Dann war wahrscheinlich das Mittel falsch gewählt. Wobei schon eine gewisse Zeit abgewartet werden sollte, damit das Mittel seine Wirkung entfalten kann. Die Zeitdauer variiert, je nachdem ob es sich um einen akuten oder chronischen Zustand handelt. Wenn der Zustand akut ist, sollte nach 2 oder 3 maliger Einnahme eine Änderung des Befindens aufgetreten sein. Bei chronischen Beschwerden sollte eine Reaktion spätestens nach 2 oder 3 Wochen erfolgt sein.

 

Die Beschwerden werden schlimmer:

  • Erstverschlimmerung: Der Körper reagiert, das Mittel passt, die Dosis war jedoch für diesen Menschen zu hoch (meist zu oft eingenommen).

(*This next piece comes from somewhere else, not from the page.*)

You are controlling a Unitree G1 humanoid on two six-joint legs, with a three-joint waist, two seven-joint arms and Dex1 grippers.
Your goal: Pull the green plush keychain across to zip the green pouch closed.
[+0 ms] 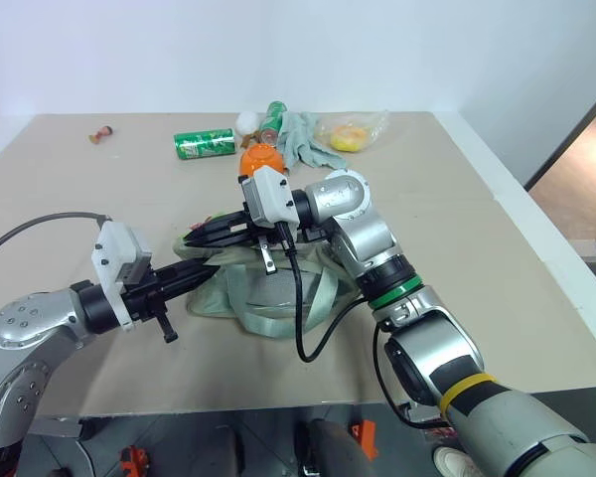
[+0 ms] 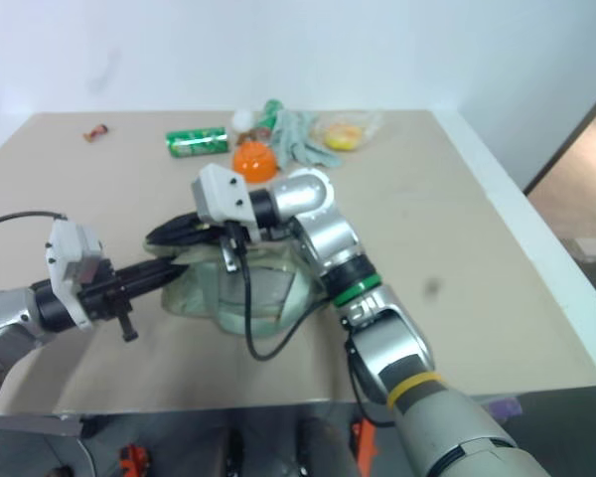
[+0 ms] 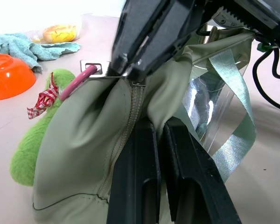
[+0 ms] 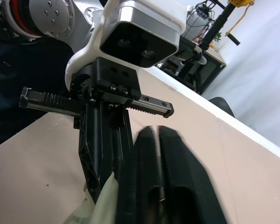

Hier muss abgewartet werden, bis die Verschlimmerung abgeklungen ist, bevor mit der Einnahme in reduzierter Form (weniger häufig, eventuell Potenz wechseln, in Wasser verdünnt einnehmen) fortzufahren ist.
  • Das Mittel ist falsch gewählt, die Verschlimmerung ist ein Fortschreiten der Krankheit.

 

Es treten neue Beschwerden auf:

  • Die Beschwerden passen zum Arzneimittelbild des Mittels. Der Patient entwickelt Prüfungssymptome, dh. die Dosis war für diesen Patienten zu hoch. Hier muss abgewartet werden, bis die Verschlimmerung abgeklungen ist, bevor mit der Einnahme in reduzierter Form (weniger häufig, eventuell Potenz wechseln, in Wasser verdünnt einnehmen) fortzufahren ist.
  • Das Mittel ist falsch gewählt, die Verschlimmerung ist ein Fortschreiten der Krankheit.